In Auschwitz, experiments were conducted to find the quickest way of killing the rounded up captives, most of whom were Jews from Nazi-occupied countries throughout Europe. Through these experiments, the Nazis were able to kill up to 6,000 people each day. The most rapid means of killing was to gather thousands of people inside giant crematoria and bombard them with insecticide. Their bodies were later incinerated.
Upon arrival in Auschwitz, children, the elderly, the sick and the weak were rounded up to be killed. Meanwhile, the able-bodied ones were forced to work in German armaments factories in Poland. When they could no longer work because of illness or physical weakness, they were also killed.
The remaining prisoners were liberated by heroic soldiers of the Soviet Red Army on January 27, 1945. The Polish government turned the death camps into museums to serve as a reminder that genocide must never be repeated. The SS elements who perpetrated genocide and torture not only in Auschwitz but in all the Nazi-occupied countries of Europe were meted the death penalty as war criminals.
Surviving victims and their families, soldiers of the Red Army who liberated the prisoners, leaders of various governments worldwide, and officials from Germany itself attended the commemoration in Auschwitz. Commemorations were also held elsewhere in Europe such as the United Kingdom, Russia and Greece.

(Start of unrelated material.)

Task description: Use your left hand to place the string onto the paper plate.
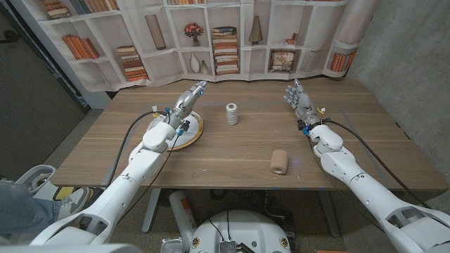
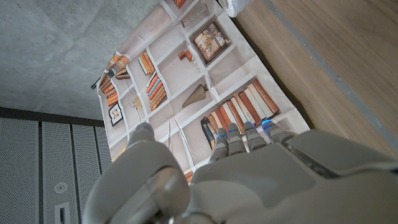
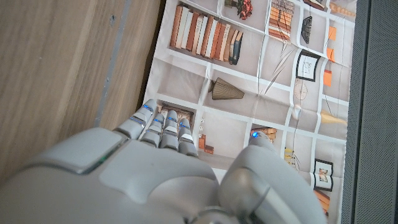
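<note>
My left hand (image 1: 184, 100) is hovering above the far part of the white paper plate with the tan rim (image 1: 190, 136), fingers stretched out straight and pointing toward the back of the table. It is holding nothing; the fingers are lying close side by side with the thumb standing a little apart, as the left wrist view (image 2: 249, 180) is also showing.

The small spool of pale cream string (image 1: 232, 114) is standing upright on the wooden table (image 1: 232, 158), to the right of the plate and apart from it, near the table's middle. It is not touching the plate or my left hand. My left fingertips are reaching to a spot left of the spool and slightly farther back.

My right hand (image 1: 300, 102) is waiting over the right side of the table, fingers extended and slightly spread, holding nothing. In the right wrist view (image 3: 155, 180) its fingers are lying straight along each other, the thumb off to one side.

A short tan cylinder, looking like a roll of bandage or cork (image 1: 279, 161), is lying on its side nearer the front edge, between the spool and my right arm, well apart from both.

Behind the table a printed backdrop of white bookshelves with books and vases (image 1: 211, 35) is hanging.
</note>
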You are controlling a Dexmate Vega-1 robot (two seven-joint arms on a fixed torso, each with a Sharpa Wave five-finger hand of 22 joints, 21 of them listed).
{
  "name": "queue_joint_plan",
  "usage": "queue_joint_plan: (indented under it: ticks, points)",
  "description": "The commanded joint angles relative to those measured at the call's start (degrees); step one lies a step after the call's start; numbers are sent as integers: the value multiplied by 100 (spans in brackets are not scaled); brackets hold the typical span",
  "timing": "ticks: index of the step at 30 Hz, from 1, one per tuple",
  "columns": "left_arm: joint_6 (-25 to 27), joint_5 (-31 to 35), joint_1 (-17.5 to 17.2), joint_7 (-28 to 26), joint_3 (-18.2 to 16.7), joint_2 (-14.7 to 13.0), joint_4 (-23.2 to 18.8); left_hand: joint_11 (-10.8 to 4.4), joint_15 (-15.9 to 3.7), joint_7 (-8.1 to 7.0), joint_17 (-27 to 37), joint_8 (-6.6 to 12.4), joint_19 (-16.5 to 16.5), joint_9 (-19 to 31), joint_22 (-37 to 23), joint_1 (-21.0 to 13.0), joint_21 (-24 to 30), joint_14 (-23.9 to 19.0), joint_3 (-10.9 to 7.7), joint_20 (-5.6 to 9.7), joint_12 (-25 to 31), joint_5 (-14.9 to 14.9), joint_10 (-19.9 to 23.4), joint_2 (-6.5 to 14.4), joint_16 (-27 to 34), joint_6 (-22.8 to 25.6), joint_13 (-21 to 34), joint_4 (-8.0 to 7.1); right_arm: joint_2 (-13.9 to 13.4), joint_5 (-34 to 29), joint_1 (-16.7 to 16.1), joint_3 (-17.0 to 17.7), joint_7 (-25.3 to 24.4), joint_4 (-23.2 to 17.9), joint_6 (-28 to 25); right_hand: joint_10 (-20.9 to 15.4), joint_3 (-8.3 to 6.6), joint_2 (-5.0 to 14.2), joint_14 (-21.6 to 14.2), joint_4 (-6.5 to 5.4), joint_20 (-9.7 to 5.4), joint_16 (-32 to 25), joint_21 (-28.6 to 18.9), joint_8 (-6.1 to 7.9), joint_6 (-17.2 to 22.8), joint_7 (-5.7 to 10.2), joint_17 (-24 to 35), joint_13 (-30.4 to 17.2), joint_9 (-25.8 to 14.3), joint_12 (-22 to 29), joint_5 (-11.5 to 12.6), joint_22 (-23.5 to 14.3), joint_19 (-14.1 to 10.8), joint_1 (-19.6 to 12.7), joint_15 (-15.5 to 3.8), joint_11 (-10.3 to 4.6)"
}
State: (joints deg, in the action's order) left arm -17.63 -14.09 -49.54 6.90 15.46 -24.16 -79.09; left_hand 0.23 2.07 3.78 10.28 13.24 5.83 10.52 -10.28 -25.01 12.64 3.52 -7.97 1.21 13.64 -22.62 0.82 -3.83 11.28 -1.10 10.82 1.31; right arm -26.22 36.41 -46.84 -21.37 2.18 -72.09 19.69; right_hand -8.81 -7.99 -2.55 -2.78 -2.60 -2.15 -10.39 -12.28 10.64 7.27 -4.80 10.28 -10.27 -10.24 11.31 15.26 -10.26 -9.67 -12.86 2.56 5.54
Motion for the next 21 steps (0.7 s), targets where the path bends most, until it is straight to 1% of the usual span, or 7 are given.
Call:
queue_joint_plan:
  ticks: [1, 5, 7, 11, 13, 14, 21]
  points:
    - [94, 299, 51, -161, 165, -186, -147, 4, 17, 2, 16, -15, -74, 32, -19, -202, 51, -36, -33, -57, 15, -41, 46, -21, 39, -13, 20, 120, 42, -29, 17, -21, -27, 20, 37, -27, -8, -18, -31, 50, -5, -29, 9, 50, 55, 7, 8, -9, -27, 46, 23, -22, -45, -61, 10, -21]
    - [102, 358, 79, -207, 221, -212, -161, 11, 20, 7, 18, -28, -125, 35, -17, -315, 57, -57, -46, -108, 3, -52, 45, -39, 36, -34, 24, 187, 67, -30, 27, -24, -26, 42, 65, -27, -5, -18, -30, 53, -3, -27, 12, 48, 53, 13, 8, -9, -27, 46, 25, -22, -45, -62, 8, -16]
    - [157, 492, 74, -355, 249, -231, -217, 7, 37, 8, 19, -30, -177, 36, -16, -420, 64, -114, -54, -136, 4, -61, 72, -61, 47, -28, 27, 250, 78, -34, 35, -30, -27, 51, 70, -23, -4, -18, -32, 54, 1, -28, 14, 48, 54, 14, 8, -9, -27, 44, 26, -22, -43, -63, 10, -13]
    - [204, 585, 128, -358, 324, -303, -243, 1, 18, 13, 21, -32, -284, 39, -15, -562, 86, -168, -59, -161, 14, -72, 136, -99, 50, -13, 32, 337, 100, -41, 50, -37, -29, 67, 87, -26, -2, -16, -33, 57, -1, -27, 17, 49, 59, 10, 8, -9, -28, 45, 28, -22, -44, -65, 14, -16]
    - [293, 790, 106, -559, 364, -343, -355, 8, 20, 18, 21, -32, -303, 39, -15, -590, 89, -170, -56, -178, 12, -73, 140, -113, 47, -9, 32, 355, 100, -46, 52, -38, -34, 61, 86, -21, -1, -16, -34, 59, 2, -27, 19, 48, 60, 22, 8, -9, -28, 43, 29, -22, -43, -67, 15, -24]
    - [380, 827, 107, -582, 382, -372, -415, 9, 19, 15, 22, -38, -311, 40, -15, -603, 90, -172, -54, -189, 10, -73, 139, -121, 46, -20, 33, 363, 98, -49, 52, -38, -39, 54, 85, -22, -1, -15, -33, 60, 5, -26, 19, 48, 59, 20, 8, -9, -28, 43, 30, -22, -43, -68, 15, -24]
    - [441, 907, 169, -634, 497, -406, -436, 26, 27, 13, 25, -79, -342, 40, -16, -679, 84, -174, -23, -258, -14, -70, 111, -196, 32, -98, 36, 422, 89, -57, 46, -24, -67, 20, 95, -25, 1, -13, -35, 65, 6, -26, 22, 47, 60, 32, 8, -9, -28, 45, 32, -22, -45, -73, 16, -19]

The United Nations likewise commemorated the event for the first time since the end of the war. Speakers during the UN commemoration compared to Auschwitz the brutality and the violations of dignity and human rights being perpetrated in US-occupied countries like Iraq and Afghanistan. They also assailed the carnage taking place in a number of African countries, and especially condemned the killing of Palestinians by Israeli forces. They strongly denounced the continued maltreatment of prisoners held by the US and the UK in Iraq and in Camp Xray, the international prison set up by the US in its military base in Guantanamo, Cuba.